What is needed | Nothing in the records may be dropped. Retype them all exactly.

= Beginning of Section =

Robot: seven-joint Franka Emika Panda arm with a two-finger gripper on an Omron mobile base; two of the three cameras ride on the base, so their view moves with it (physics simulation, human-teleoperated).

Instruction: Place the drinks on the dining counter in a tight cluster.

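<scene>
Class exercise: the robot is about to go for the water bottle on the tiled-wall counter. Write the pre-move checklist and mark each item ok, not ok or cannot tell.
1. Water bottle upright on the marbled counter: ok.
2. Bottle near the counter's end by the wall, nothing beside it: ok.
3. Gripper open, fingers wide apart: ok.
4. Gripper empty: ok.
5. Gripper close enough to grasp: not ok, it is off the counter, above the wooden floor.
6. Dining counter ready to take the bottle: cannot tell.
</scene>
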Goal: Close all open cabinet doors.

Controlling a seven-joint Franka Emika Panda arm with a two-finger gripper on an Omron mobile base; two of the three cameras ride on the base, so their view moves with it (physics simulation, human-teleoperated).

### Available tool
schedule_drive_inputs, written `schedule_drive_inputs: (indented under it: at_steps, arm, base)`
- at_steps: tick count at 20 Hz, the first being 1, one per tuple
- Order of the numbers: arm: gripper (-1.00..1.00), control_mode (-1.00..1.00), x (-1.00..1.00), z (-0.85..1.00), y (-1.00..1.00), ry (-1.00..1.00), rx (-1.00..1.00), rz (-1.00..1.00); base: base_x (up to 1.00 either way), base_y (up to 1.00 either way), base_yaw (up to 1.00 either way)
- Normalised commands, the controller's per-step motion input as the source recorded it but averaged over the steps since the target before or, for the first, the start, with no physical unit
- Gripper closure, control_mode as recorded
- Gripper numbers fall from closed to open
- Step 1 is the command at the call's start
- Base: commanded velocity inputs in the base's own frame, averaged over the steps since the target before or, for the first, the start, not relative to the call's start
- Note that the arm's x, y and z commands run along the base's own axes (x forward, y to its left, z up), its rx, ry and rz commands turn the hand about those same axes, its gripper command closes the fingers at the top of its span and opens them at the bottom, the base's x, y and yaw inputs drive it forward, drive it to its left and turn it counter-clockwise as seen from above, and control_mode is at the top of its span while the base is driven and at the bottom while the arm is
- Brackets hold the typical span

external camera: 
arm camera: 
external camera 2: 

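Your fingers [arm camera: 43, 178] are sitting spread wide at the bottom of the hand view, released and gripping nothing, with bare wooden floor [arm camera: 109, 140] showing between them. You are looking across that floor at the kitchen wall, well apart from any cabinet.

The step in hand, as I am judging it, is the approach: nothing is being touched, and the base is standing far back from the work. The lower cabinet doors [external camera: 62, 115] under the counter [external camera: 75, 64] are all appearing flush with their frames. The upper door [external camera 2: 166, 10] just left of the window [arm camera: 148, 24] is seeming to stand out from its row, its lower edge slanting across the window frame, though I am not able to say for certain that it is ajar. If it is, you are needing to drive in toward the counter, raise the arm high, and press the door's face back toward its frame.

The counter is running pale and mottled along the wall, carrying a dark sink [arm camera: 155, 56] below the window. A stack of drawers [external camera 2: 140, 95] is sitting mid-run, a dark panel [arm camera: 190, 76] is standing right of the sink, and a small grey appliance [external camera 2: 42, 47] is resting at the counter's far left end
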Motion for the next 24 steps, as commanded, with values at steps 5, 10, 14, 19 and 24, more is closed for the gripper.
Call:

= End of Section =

Response below |
Robot: seven-joint Franka Emika Panda arm with a two-finger gripper on an Omron mobile base; two of the three cameras ride on the base, so their view moves with it (physics simulation, human-teleoperated).

Instruction: Place the drinks on the dining counter in a tight cluster.

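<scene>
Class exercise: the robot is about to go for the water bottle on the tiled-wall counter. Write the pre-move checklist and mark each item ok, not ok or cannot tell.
1. Water bottle upright on the marbled counter: ok.
2. Bottle near the counter's end by the wall, nothing beside it: ok.
3. Gripper open, fingers wide apart: ok.
4. Gripper empty: ok.
5. Gripper close enough to grasp: not ok, it is off the counter, above the wooden floor.
6. Dining counter ready to take the bottle: cannot tell.
</scene>
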Goal: Close all open cabinet doors.

Controlling a seven-joint Franka Emika Panda arm with a two-finger gripper on an Omron mobile base; two of the three cameras ride on the base, so their view moves with it (physics simulation, human-teleoperated).

### Available tool
schedule_drive_inputs, written `schedule_drive_inputs: (indented under it: at_steps, arm, base)`
- at_steps: tick count at 20 Hz, the first being 1, one per tuple
- Order of the numbers: arm: gripper (-1.00..1.00), control_mode (-1.00..1.00), x (-1.00..1.00), z (-0.85..1.00), y (-1.00..1.00), ry (-1.00..1.00), rx (-1.00..1.00), rz (-1.00..1.00); base: base_x (up to 1.00 either way), base_y (up to 1.00 either way), base_yaw (up to 1.00 either way)
- Normalised commands, the controller's per-step motion input as the source recorded it but averaged over the steps since the target before or, for the first, the start, with no physical unit
- Gripper closure, control_mode as recorded
- Gripper numbers fall from closed to open
- Step 1 is the command at the call's start
- Base: commanded velocity inputs in the base's own frame, averaged over the steps since the target before or, for the first, the start, not relative to the call's start
- Note that the arm's x, y and z commands run along the base's own axes (x forward, y to its left, z up), its rx, ry and rz commands turn the hand about those same axes, its gripper command closes the fingers at the top of its span and opens them at the bottom, the base's x, y and yaw inputs drive it forward, drive it to its left and turn it counter-clockwise as seen from above, and control_mode is at the top of its span while the base is driven and at the bottom while the arm is
- Brackets hold the typical span

external camera: 
arm camera: 
external camera 2: 

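Your fingers [arm camera: 43, 178] are sitting spread wide at the bottom of the hand view, released and gripping nothing, with bare wooden floor [arm camera: 109, 140] showing between them. You are looking across that floor at the kitchen wall, well apart from any cabinet.

The step in hand, as I am judging it, is the approach: nothing is being touched, and the base is standing far back from the work. The lower cabinet doors [external camera: 62, 115] under the counter [external camera: 75, 64] are all appearing flush with their frames. The upper door [external camera 2: 166, 10] just left of the window [arm camera: 148, 24] is seeming to stand out from its row, its lower edge slanting across the window frame, though I am not able to say for certain that it is ajar. If it is, you are needing to drive in toward the counter, raise the arm high, and press the door's face back toward its frame.

The counter is running pale and mottled along the wall, carrying a dark sink [arm camera: 155, 56] below the window. A stack of drawers [external camera 2: 140, 95] is sitting mid-run, a dark panel [arm camera: 190, 76] is standing right of the sink, and a small grey appliance [external camera 2: 42, 47] is resting at the counter's far left end
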Motion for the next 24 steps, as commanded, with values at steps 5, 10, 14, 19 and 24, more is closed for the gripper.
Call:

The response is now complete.